Jeff Flake just won’t take no for an answer. He was rejected by the people of Arizona so badly that he didn’t even bother to run again and face certain humiliating defeat.
He deserved it to be fair as he enraged both sides of the aisle with his phony outrage and wishy-washy nature. This guy gives flip-floppers like John Kerry a bad name.
Say what you mean and do what you say is the rule, but not Jeff Flake. He waffled and huffed and puffed and blew his own darn house down with his antics and will soon be unemployed.

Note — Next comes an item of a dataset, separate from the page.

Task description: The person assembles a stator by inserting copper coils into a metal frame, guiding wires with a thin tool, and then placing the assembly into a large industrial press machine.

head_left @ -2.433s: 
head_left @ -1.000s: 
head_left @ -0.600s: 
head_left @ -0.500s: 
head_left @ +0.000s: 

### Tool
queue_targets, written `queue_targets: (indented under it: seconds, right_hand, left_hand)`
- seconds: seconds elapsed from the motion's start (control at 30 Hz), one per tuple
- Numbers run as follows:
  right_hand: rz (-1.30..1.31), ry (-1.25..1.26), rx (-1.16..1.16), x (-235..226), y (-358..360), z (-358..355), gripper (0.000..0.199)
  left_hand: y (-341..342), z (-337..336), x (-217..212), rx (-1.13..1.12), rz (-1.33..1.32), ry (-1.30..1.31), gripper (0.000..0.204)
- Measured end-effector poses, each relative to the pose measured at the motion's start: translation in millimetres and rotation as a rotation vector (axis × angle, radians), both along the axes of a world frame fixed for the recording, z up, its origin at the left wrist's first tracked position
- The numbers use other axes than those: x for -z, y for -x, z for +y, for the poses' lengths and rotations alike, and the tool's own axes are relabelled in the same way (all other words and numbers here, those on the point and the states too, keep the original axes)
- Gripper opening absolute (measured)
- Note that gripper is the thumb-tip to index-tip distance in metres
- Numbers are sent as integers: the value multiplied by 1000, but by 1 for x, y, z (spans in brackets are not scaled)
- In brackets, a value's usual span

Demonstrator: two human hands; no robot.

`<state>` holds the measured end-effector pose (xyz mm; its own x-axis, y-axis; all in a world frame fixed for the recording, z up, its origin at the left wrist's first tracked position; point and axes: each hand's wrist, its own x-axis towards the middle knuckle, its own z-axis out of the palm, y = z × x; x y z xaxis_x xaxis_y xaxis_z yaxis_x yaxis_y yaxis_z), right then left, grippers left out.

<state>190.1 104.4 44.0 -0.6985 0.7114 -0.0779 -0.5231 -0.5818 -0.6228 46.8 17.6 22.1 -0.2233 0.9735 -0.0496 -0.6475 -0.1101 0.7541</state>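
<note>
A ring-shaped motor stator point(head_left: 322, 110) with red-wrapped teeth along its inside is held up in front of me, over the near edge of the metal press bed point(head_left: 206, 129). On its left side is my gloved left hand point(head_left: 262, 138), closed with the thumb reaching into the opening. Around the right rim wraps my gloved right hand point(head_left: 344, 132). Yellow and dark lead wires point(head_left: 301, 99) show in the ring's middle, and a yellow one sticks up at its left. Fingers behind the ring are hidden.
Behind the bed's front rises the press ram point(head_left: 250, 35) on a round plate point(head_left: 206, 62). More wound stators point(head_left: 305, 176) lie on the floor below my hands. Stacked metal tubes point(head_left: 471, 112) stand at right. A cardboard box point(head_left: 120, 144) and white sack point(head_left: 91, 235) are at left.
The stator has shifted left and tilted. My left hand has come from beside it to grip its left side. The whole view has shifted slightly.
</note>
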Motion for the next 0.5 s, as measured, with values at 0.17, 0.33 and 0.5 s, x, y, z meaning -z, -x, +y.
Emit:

For sure he thinks he should be president and will probably try to run in 2020, and when that fails you will see him in some swampy lobbying shop raking in the dough.
If they will have him that is because he is not making any friends in Washington with his antics and without those friends in high places, lobbyists won’t pay you a dime.
Thankfully, Utah Senator Mike Lee was not going to put up with any more Jeff Flake showboating and struck a lethal blow to his latest ploy to get Trump.
From The Hill: Legislation protecting special counsel Robert Mueller was blocked on Wednesday for a second time in the past month.
Sen. Jeff Flake (R-Ariz.), joined by Sens. Chris Coons (D-Del.) and Cory Booker (D-N.J.), tried to get consent to schedule the long-stalled legislation for a vote.
Flake questioned why his colleagues weren’t “up in arms” after a string of tweets from President Trump bashing Mueller’s investigation into the 2016 election.
“With the president tweeting on a regular basis, a daily basis, that the special counsel is conflicted, that he is leading so-called 12 angry Democrats and demeaning and ridiculing him in every way, to be so sanguine about the chances of him being fired is folly for us,” Flake said.
Trump in a tweet hours before Flake’s request blasted Mueller’s probe into Russian election interference and possible collusion between the president’s campaign and Moscow as the “angry Mueller gang of Dems” and exclaimed that it is “our Joseph McCarthy era.”
But GOP Sen. Mike Lee (Utah) objected to voting on the legislation, arguing the bill had constitutional issues.
“As Justice Scalia explains, we cannot convert an office like this one … without creating a de facto fourth branch of government fundamentally undermining the principles of the separation of powers that is so core to our liberty,” Lee said.